--- WHAT NEEDS TO BE DONE ---
Across the lines of the records below, how many have the string "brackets" in them? Answer with the number alone.

Stored records
══════════════════════════════

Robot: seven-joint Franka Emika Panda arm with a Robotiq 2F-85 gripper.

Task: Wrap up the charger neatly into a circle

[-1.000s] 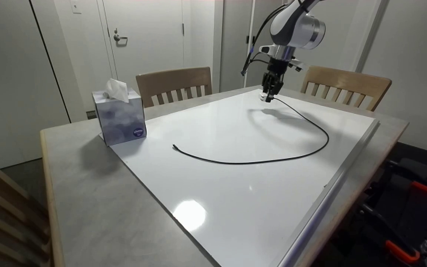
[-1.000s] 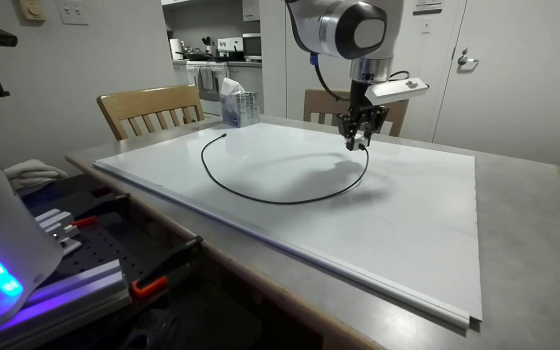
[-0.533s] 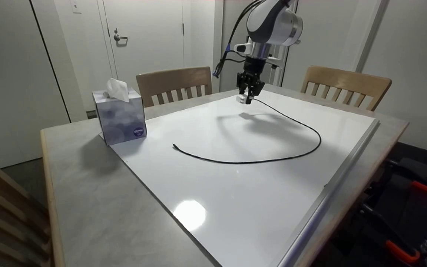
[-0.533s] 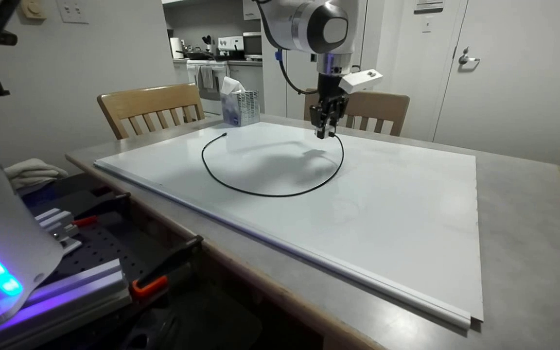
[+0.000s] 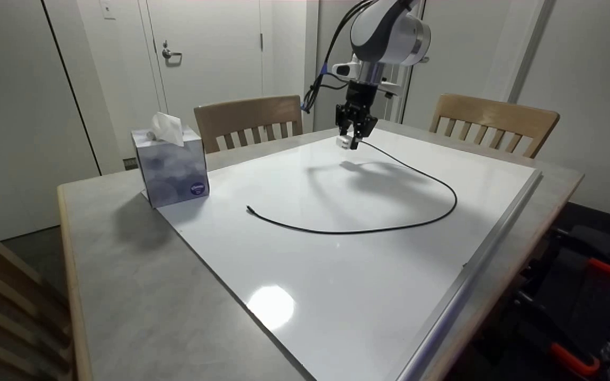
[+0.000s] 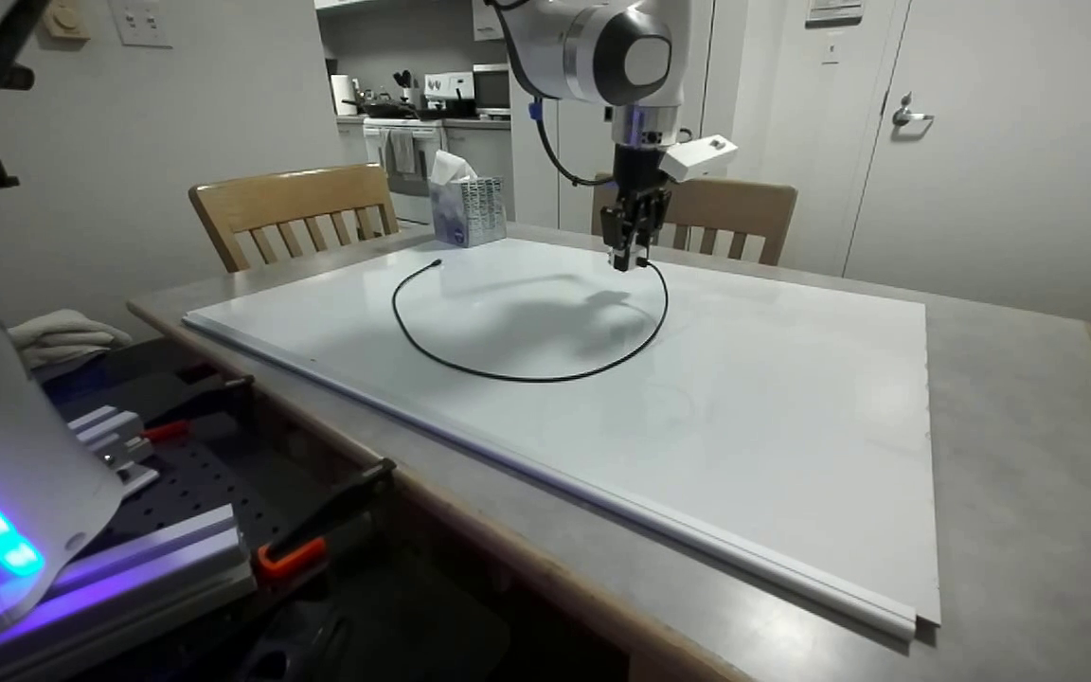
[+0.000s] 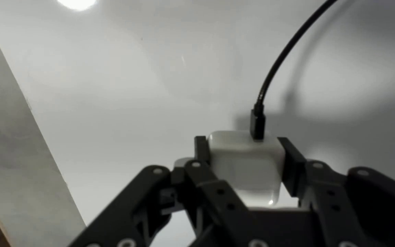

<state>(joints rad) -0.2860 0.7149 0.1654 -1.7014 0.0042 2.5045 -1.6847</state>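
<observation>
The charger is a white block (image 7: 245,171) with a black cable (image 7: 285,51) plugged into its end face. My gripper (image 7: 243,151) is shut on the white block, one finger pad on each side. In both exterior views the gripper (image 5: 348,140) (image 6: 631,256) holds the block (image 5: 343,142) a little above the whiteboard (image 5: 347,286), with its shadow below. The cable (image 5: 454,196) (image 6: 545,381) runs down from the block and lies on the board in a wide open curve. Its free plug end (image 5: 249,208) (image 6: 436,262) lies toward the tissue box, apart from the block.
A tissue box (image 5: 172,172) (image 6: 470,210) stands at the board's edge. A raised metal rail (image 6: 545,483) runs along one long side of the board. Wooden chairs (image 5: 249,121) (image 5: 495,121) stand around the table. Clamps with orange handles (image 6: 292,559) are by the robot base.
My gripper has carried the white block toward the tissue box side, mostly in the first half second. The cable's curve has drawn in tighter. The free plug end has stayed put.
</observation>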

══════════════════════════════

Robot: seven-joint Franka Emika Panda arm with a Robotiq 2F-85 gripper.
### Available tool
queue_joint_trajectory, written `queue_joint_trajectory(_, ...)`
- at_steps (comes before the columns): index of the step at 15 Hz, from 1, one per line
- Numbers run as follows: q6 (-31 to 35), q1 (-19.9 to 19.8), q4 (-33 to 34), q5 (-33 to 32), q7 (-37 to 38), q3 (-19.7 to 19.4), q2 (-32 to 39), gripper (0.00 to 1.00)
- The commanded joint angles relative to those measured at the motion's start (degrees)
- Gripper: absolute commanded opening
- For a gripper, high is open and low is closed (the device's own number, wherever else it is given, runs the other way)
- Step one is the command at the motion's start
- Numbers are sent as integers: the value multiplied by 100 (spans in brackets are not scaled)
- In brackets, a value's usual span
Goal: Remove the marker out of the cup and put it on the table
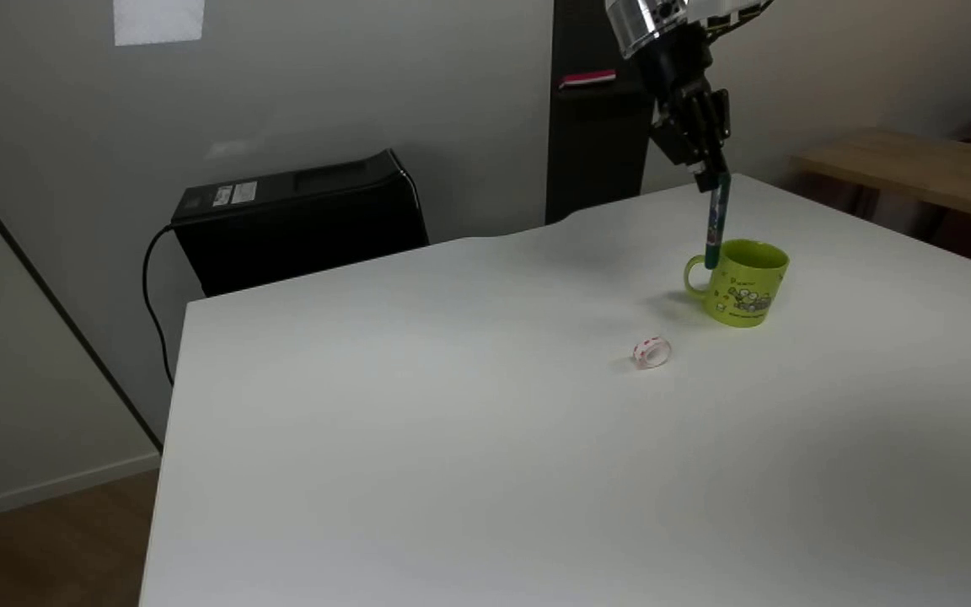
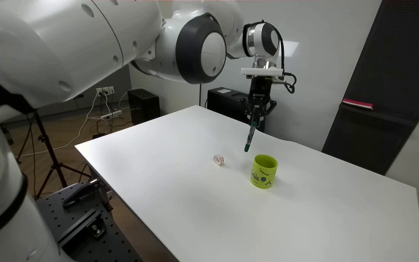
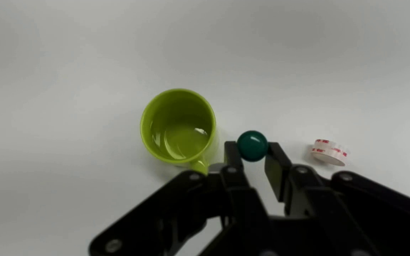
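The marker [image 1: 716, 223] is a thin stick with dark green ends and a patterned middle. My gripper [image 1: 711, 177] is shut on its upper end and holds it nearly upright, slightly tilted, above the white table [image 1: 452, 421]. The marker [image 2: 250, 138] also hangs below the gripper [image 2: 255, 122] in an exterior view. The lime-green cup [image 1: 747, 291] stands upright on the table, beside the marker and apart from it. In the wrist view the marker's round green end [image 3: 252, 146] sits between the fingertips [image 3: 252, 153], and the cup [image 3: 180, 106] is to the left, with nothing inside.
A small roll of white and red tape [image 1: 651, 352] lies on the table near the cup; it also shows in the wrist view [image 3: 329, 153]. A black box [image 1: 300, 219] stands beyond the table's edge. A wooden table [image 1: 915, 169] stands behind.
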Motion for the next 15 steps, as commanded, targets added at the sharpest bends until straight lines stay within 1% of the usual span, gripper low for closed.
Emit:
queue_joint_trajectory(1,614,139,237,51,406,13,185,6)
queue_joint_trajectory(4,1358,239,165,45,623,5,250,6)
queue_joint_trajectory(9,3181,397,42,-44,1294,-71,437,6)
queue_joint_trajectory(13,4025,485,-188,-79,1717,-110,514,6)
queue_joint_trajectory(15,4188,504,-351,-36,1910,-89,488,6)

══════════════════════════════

--- RESPONSE AREA ---
2